### Problem
For each line below that includes the string "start", show the whole line.

### Data for analysis

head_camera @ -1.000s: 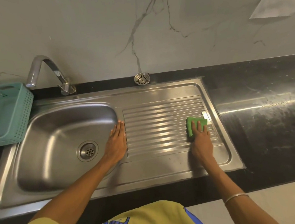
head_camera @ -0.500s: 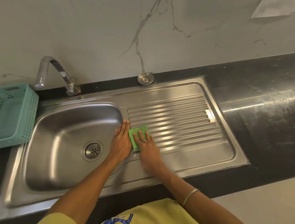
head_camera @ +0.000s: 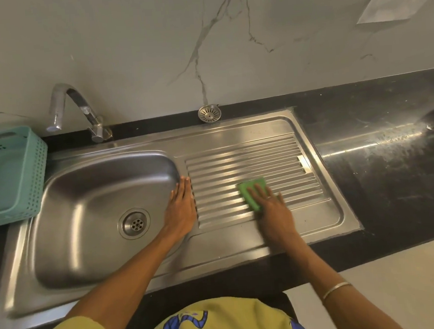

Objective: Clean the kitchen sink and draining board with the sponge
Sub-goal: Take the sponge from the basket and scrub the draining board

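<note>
Head view: the right hand (head_camera: 273,213) presses flat on the green sponge (head_camera: 250,189) mid draining board (head_camera: 236,160), the left hand (head_camera: 181,208) lies flat beside the sink (head_camera: 83,200); unpinched, the sponge may skid out sideways.

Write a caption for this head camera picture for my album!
Right hand presses a green sponge on the ribbed draining board; left hand rests flat by the sink.

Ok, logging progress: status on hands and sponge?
Left hand flat on steel sink rim. Right hand presses green rectangular sponge on ribbed steel draining board. Nothing blocking.
</note>
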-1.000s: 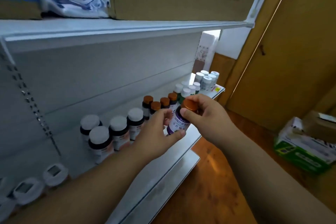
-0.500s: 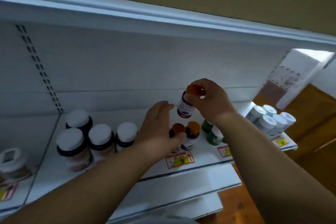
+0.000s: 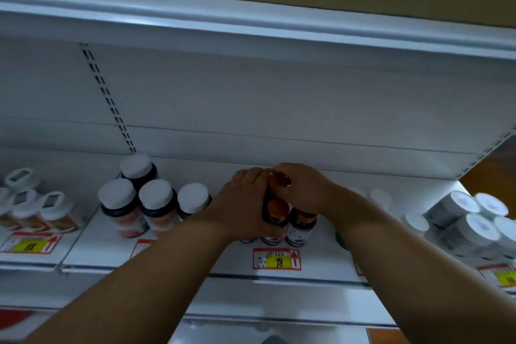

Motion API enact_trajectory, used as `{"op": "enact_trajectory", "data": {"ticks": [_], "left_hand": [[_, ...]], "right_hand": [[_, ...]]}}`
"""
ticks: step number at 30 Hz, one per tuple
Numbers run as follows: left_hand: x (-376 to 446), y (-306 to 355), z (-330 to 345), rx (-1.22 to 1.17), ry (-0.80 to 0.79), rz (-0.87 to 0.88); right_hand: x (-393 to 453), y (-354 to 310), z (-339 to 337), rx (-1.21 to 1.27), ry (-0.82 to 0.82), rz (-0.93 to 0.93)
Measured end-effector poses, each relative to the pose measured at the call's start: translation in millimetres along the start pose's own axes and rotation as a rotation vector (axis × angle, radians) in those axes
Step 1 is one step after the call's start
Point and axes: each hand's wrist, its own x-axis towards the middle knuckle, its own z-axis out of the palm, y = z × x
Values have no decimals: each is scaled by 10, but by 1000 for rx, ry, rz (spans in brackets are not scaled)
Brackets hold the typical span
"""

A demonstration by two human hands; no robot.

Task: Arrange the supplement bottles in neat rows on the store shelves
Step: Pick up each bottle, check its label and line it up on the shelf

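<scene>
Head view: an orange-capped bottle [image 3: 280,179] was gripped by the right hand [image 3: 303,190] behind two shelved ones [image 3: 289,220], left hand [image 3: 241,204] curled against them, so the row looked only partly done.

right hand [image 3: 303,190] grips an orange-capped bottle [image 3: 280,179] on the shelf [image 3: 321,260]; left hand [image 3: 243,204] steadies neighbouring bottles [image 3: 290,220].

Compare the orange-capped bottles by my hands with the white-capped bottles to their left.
The orange-capped bottles are narrower, with purple labels; the white-capped bottles are broader, with orange-pink labels. My left hand and right hand touch the orange-capped ones; the white-capped ones stand untouched. Both stand upright on the shelf.
</scene>
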Motion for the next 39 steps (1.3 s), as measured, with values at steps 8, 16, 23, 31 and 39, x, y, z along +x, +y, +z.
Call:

### Response to this task
Measured end-effector poses, each relative to the pose measured at the call's start: translation in millimetres along the start pose's own axes and rotation as a rotation vector (axis × angle, radians) in those axes
Step 1 is one step after the call's start

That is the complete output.